Term has ended now and so we won’t be meeting as Soul Sistaz until August but it was one of my highlights from the last few months. It was fascinating for me to hear what girls thought about themselves, God and the topics raised, they certainly didn’t all agree with each other, (there was heated debate about what was appropriate to wear or not) but it was good to get a glimpse of their views.
I learnt that most of the girls had never really been taught about sex, gathering most of their information from playground gossip or sadly having unwanted sexual contact that they didn’t understand.
I learnt that for some of them wearing tight trousers was akin to saying you were available whilst for others trousers were fine but covering the arms was more important. Others thought it didn’t matter what you wear in town as long as you were covered up in front of your father /uncle or your mother/aunt would think you were trying to entice him! Most shocking of all (or more accurately, sadly not shocking) was when on the guys who had joined us for the evening, stated that if a girl wears a short skirt and is raped it’s her who is at fault, not the guy.
I learnt that many of these wonderful ladies although happy to go to church or a meeting at church have never really experienced the utterly life-transforming freedom that is it to know Jesus.
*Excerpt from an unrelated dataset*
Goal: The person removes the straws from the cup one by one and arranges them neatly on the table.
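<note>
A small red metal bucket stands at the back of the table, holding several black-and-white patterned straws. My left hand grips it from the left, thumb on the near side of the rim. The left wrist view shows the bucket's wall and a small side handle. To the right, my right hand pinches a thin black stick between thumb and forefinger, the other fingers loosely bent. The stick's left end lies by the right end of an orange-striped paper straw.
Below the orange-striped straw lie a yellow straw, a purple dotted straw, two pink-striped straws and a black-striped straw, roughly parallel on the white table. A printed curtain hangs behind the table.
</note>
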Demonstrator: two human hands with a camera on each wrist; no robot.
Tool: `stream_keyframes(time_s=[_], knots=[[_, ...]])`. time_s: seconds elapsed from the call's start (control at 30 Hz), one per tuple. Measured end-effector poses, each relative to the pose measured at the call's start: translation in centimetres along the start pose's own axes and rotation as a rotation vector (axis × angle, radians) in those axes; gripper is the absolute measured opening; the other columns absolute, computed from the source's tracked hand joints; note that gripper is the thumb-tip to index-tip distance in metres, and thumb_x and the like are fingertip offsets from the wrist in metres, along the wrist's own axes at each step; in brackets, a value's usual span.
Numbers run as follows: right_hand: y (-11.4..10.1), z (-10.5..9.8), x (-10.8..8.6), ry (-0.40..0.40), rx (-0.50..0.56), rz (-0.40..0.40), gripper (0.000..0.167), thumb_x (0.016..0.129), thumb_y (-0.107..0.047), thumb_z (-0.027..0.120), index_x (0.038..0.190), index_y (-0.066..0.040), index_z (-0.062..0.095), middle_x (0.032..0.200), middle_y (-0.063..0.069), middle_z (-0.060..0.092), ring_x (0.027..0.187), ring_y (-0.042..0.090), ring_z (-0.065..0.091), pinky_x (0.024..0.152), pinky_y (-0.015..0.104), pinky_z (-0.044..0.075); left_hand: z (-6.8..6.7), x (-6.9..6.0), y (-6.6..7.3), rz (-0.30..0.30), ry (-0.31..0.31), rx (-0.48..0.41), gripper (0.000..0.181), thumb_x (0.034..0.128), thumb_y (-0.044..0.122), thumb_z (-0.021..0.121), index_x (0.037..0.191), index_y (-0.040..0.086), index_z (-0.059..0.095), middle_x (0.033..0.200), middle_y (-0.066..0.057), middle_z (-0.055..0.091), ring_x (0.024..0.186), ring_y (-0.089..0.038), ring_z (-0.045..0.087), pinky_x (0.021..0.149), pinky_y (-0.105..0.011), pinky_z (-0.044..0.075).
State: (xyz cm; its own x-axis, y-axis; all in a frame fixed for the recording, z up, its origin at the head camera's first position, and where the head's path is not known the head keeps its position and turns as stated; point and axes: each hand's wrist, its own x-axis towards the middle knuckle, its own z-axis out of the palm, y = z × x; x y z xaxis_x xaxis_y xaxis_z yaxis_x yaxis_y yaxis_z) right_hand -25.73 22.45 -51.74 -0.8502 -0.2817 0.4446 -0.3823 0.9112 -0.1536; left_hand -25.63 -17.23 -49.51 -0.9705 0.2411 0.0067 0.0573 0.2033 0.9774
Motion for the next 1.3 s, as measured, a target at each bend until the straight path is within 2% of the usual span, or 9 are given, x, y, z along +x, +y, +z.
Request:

The religion they see all around them is often as much a place of bondage as the rest of life is, for a woman in Northern Uganda. Religion is everywhere but real relationship with the living God is rare.
It’s exciting to journey with these women who are the leaders of the next generation, some of them even taking up places on the University Council having taken part in their own “election campaigns”. It was a privilege to hear their stories, their hopes for the future and of course learn how to bake a cake, without an oven.